La visita a Pekín de Donald Trump, rica en simbolismo y pobre en concreciones, ha concluido. En su segundo y último día, este viernes, el presidente estadounidense se ha adentrado en los jardines de Zhongnanhai, residencia de la nomenclatura comunista, acompañado por el presidente chino Xi Jinping. Tras un té protocolario, ambos se han dirigido al almuerzo de trabajo, con sus respectivas delegaciones. Tras este, Trump se ha encaminado al aeropuerto, donde le ha despedido a pie de escalerilla el ministro de Exteriores chino, Wang Yi.

Queda en la retina la impresionante nómina de presidentes ejecutivos de grandes multinacionales que han acompañado a Trump, desde Elon Musk a Jensen Huang o Tim Robbins. Esta presencia podría ser lo más reseñable de la cumbre, ya que parece indicar que la deslocalización industrial desde China a orillas más cálidas (iniciada bajo el primer mandato de Trump y retomada por Joe Biden) pierde fuelle. Pekín está habilitando su propio arsenal legal para atajarla y, de todos modos, el mercado chino es demasiado apetitoso.
Buen tono
China saluda una nueva “etapa constructiva de estabilidad estratégica”
La otra noticia es que Trump se deleite con el protocolo que tan gustosamente se salta con sus aliados. El ministerio de Exteriores de China, de hecho, resalta que la visita marca el inicio de una etapa “constructiva” -adjetivo igualmente usado por el secretario de Estado Marco Rubio- “de estabilidad estratégica”.

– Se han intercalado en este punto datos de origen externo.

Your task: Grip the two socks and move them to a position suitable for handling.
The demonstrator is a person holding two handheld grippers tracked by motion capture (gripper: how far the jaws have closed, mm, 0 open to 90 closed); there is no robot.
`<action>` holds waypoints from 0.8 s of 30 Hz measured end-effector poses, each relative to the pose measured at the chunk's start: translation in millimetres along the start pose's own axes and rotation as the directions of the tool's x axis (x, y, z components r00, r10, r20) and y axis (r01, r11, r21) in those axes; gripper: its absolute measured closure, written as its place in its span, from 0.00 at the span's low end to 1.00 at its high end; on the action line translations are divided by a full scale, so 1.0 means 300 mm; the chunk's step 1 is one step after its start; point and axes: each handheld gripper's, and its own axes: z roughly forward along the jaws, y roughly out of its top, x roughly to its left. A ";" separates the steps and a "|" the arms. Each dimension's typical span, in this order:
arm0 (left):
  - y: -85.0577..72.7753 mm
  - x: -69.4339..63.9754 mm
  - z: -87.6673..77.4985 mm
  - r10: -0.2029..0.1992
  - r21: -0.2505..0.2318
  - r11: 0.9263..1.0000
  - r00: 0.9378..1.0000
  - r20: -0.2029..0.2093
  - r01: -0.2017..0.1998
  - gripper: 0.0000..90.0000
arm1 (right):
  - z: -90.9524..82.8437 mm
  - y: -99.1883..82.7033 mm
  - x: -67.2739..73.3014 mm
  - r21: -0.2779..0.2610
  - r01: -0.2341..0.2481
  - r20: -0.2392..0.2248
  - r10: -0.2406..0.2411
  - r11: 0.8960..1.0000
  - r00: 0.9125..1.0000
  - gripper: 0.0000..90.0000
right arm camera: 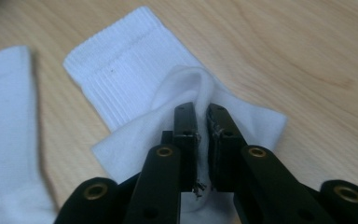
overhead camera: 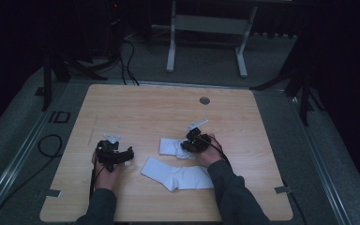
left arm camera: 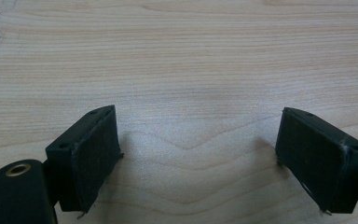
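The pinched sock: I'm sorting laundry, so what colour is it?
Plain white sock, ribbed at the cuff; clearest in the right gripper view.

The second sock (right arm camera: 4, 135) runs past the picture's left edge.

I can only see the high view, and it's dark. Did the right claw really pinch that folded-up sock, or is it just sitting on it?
Observer: It pinched it. In the right gripper view, the right claw has a raised fold of the folded sock squeezed between its jaws.
Operator: Is the left claw grabbing anything?
Observer: No. The left claw stands wide open over bare table, nothing between its pads.
Operator: Which end of the sock is sticking out?
Observer: The ribbed cuff, lying flat past the jaws. The other sock lies beside it.
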 end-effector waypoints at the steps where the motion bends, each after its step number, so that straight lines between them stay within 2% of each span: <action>1: 0.000 0.000 0.000 0.000 0.000 1.000 1.000 0.000 0.000 0.15 | -0.001 0.001 0.008 0.001 0.005 -0.002 -0.005 1.000 1.000 0.94; 3: 0.000 0.000 0.000 0.000 0.000 1.000 1.000 0.000 0.000 0.15 | -0.006 0.004 0.020 -0.009 0.015 0.005 -0.014 1.000 1.000 0.95; 8: 0.000 0.000 0.000 0.000 -0.001 1.000 1.000 0.000 0.000 0.15 | -0.051 0.014 0.032 -0.055 -0.016 0.012 0.017 0.998 1.000 0.96; 14: 0.000 0.000 0.001 -0.001 -0.003 1.000 1.000 0.000 0.001 0.15 | -0.138 0.013 0.038 -0.106 -0.016 0.022 0.019 0.994 1.000 0.96; 18: 0.000 -0.001 0.001 -0.004 -0.005 1.000 1.000 0.000 0.004 0.15 | -0.194 0.000 0.043 -0.124 -0.022 0.004 0.023 0.992 1.000 0.96; 24: 0.000 0.000 0.001 -0.002 -0.003 1.000 1.000 0.000 0.002 0.15 | -0.280 -0.039 0.025 -0.143 -0.027 0.034 0.032 0.989 0.999 0.95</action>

El propio Trump asegura que China se ha comprometido a grandes compras de carne de vacuno, soja y petróleo procedentes de EE.UU., además de adquirir 200 unidades de Boeing, tras nueve años sin nuevos pedidos. No hay todavía confirmación por parte de Pekín. En todo caso, cabe señalar que en su anterior visita, en 2017, dijo haber arrancado un compromiso de compra de 300 aviones Boeing que en la práctica resultó en menos de un centenar de entregas, por la covid y nuevas trifulcas comerciales.

Donald Trump también ha manifestado que Xi Jinping está de acuerdo en general con su visión de que Irán no debe poseer armas nucleares y de que el estrecho de Ormuz debe ser reabierto. El presidente chino, de hecho, habría ofrecido sus buenos oficios para tal fin. Al mismo tiempo, con guante de seda, durante el banquete de Estado de anoche, Xi dejó claro que la relación bilateral depende de no cruzar líneas rojas en Taiwán, porque una declaración de independencia de la isla significaría la guerra.
Trump ha esquivado cualquier pregunta sobre esta cuestión, mientras que su secretario de Estado ha asegurado que no hay ningún cambio de política. En paralelo, el director de la CIA, John Ratcliffe, estuvo este jueves en Cuba, una isla bajo embargo bastante más cercana a Miami que Taiwán.
Anuncio inesperado
Vladimir Putin también visitará a Xi Jinping la semana que viene
Simultáneamente, en Nueva Delhi, se celebra entre ayer y hoy una reunión del grupo de los Brics, con la presencia del ministro de Exteriores iraní, Abas Araghchi, que hace dos semanas visitó Pekín. No acudió a India su homólogo chino, Wang Yi, que anoche se sentaba entre Marco Rubio y el hijo del presidente, Eric Trump. Pero el intercambio de mensajes se da por seguro.
Quien sí estuvo en la cita de los Brics fue su homólogo ruso, Serguéi Lavrov. Hoy se ha sabido que el presidente Vladimir Putin se reunirá en China con Xi Jinping el miércoles que viene, ocho meses después de su última visita, nunca puramente protocolaria. Recibir con menos de una semana de margen a los presidentes de EE.UU. y Rusia supone un aldabonazo para la diplomacia de Xi. Desde diciembre se han desplazado a Pekín los mandatarios de cinco de los siete países del G7, además de Pedro Sánchez.
Donald Trump, por su parte, invitó anoche a Xi Jinping a visitar la Casa Blanca el próximo 24 de septiembre, poco antes de la Asamblea General de la ONU.